Enmarcar el conflicto actual como una guerra civil es describir al Estado como un elemento secundario, más que como el foco de acción, y conceptualizar el conflicto como una lucha lineal entre dos facciones rígidamente identificadas, ambas definidas antes de la apertura. de hostilidades. Este enfoque produciría un conflicto social en el que el Estado inevitablemente jugará un papel, pero en el que fundamentalmente malinterpretaremos los términos. En lugar de tratar de comprender los cambios que se han producido en el nivel de la sociedad y las formas en que el estado ha definido con éxito el levantamiento como un “exterior”, terminaríamos concentrándonos en un solo elemento de la colaboración entre el estado y las  fuerzas paraestatales. Esencialmente, reemplazaríamos una lucha por todo —por la vida misma— por una lucha mucho menos ambiciosa contra otros elementos del terreno social.

Ver las cosas de esa manera terminaría limitando nuestras opciones tácticas. Si basamos nuestra comprensión de los términos de conflicto en torno a categorías conceptuales amplias, nos resultará más difícil elaborar estrategias para un conflicto cinético con el Estado que se encuentra en un proceso constante de cambio. De hecho, la adopción de un marco de rígido conflicto lineal tiende a producir condiciones en las que la resistencia popular se vuelve imposible. La resistencia popular contagiosa presupone la ruptura de los límites de lo político; se manifiesta en este momento que la distinción se rompe entre quienes se definen a sí mismos y sus acciones “políticamente” y quienes no. Esto fue lo que hizo que el levantamiento fuera tan poderoso, impredecible y transformador, lo que le permitió exceder la capacidad del estado para imponer el control. Al construir un conflicto lineal entre facciones predefinidas de acuerdo con el marco de la guerra civil, reduciríamos a los que actualmente están fuera del movimiento político autoidentificado a espectadores, que carecen de agencia en el conflicto y aún sufren sus efectos secundarios.

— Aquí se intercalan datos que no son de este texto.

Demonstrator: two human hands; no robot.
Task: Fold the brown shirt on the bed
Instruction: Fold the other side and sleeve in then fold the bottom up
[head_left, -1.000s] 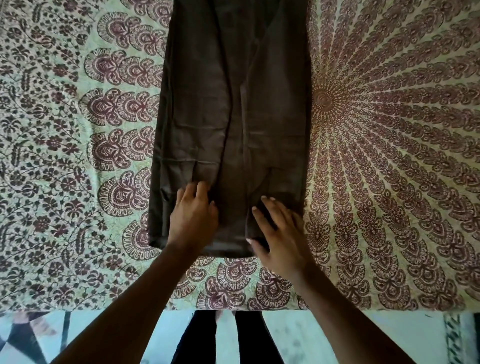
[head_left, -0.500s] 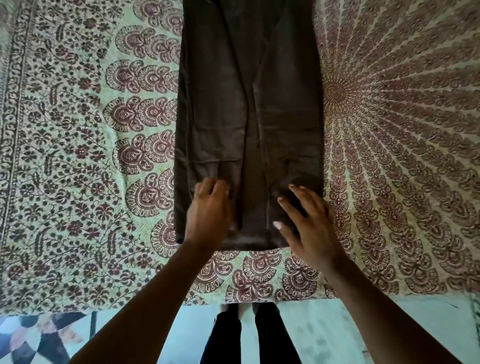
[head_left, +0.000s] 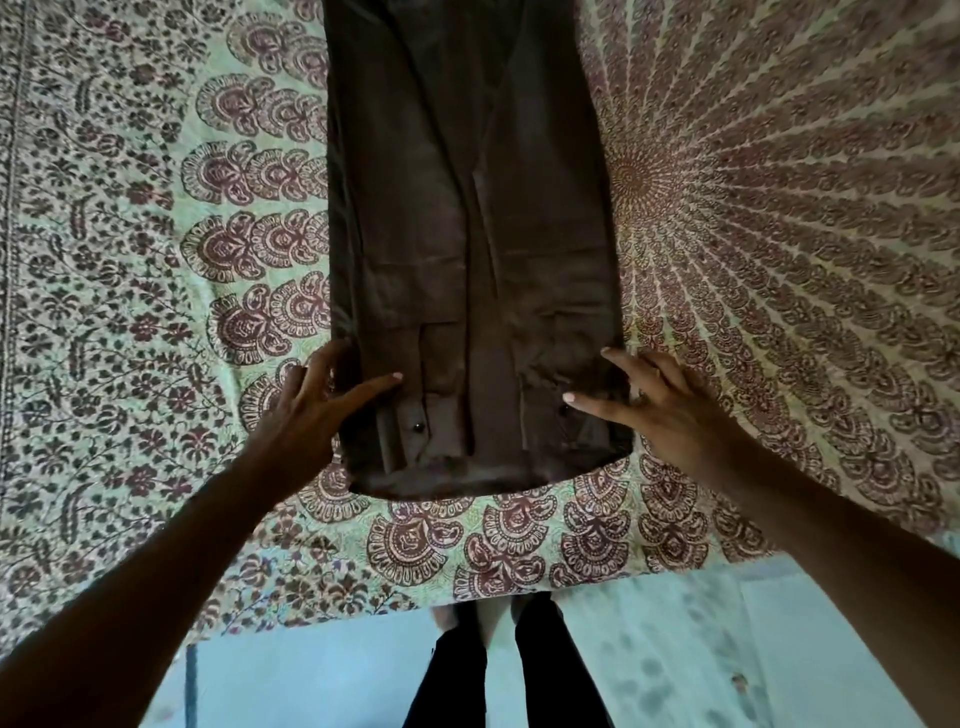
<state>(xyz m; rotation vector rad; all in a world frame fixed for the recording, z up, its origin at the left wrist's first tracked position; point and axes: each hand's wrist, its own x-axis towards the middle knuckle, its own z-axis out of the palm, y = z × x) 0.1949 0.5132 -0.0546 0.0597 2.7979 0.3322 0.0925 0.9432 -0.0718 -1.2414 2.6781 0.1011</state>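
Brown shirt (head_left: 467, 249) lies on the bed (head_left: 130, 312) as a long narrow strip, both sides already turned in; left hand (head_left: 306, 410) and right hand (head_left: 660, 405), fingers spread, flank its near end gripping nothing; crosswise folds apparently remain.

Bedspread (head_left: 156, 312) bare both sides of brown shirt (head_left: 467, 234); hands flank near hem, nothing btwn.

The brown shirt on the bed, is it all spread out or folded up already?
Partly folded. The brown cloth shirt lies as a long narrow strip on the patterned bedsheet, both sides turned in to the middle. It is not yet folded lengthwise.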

Reducir nuestra comprensión del terreno social a la tarea de identificar quiénes somos “nosotros” y quiénes son “ellos”, en última instancia, nos distraería de todos los que aún no están vinculados a una facción identificable y de todas las formas en que podríamos actuar para transformar eso. terreno en sí.

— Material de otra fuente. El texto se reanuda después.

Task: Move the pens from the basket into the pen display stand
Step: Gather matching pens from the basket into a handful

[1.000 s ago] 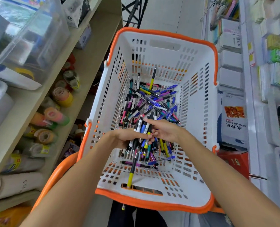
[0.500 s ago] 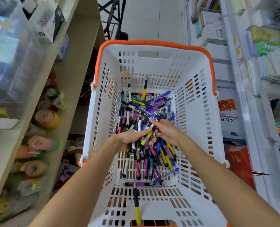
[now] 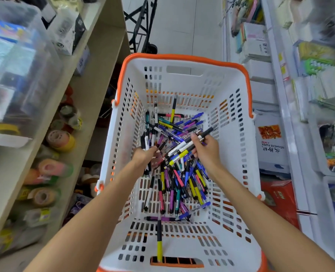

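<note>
A white basket with an orange rim fills the middle of the view. Many coloured pens lie heaped on its slotted floor. A single black and yellow pen lies apart near the front wall. My right hand grips a bundle of several pens lifted above the heap, tips slanting up to the right. My left hand reaches down into the left side of the heap and holds a few dark pens. No pen display stand is in view.
A beige shelf unit on the left carries clear plastic bins and rolls of tape. White shelves with paper packs and stationery run along the right. A black folding trolley stands on the floor beyond the basket.
My right hand has lifted a bundle of pens out of the heap and moved right. My left hand has shifted left within the pens. The view has tilted up, showing more of the basket.
</note>
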The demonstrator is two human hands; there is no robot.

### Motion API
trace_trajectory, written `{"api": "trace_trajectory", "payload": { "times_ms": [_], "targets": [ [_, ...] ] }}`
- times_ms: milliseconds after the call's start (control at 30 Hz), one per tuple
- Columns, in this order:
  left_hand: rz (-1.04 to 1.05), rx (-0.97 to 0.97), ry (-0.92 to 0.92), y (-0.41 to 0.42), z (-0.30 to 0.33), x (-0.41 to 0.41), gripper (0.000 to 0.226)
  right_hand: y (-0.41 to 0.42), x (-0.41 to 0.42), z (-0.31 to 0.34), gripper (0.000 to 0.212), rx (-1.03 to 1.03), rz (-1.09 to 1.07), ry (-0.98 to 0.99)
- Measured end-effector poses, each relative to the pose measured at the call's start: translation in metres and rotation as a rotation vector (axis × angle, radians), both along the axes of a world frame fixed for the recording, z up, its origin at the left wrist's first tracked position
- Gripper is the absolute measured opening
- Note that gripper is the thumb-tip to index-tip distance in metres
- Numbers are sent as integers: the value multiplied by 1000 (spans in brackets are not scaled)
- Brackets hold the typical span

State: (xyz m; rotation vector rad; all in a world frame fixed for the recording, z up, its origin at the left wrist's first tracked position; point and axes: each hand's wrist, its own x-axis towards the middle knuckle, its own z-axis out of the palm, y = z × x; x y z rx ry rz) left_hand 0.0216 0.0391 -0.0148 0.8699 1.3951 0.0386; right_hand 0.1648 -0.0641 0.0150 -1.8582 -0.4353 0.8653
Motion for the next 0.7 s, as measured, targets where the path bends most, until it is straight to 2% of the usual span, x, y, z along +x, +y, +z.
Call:
{"api": "trace_trajectory", "payload": {
  "times_ms": [67,167,267,333,433,600,700],
  "targets": [
    [11,-72,-20,-3,8,-1,20,-2,-1,5,20,54,-154,14],
    [61,-273,-172,-15,19,-1,16,2,-11,11,23,89,-407,46],
    [254,-417,-376,-28,36,8,21,8,-24,17,25,141,-564,210],
    [338,-433,-475,-32,44,16,17,9,-33,20,27,184,-595,308],
    [342,-391,-518,-37,49,24,19,7,-47,18,27,202,-553,347],
    [329,-130,-442,-38,39,26,25,-2,-57,25,14,187,-473,346],
    [245,-53,-387,-38,39,28,49,-7,-57,29,6,139,-394,290]
  ]
}}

El levantamiento de George Floyd nos ha mostrado el poder latente en este concepto de resistencia popular, entendida como resistencia dinámica. En los últimos meses, los límites de lo político se han roto fundamentalmente, a medida que la comprensión popular de las posibilidades de la acción política se ha expandido para incluir todos los elementos de la vida cotidiana junto con las formas tradicionales de activismo. En esta ruptura, podemos vislumbrar la dinámica de los levantamientos exitosos: la ruptura de las limitaciones que confinan el conflicto dentro de límites particulares, la generalización de este sentido expandido de conflicto político a lo largo de la vida cotidiana y la abolición de la distinción entre espacios políticos y otros. espacios de vida. Abrazar el marco de la guerra civil en este contexto, en la forma en que este concepto ha sido definido y manifestado por la derecha, sería abandonar la posibilidad desatada por el levantamiento. Significaría alejarse de un conflicto dinámico que ha sido opaco en su pura complejidad e imponente en su escala. Significaría abandonar el terreno social y, por tanto, las posibilidades dinámicas y cinéticas de la resistencia popular.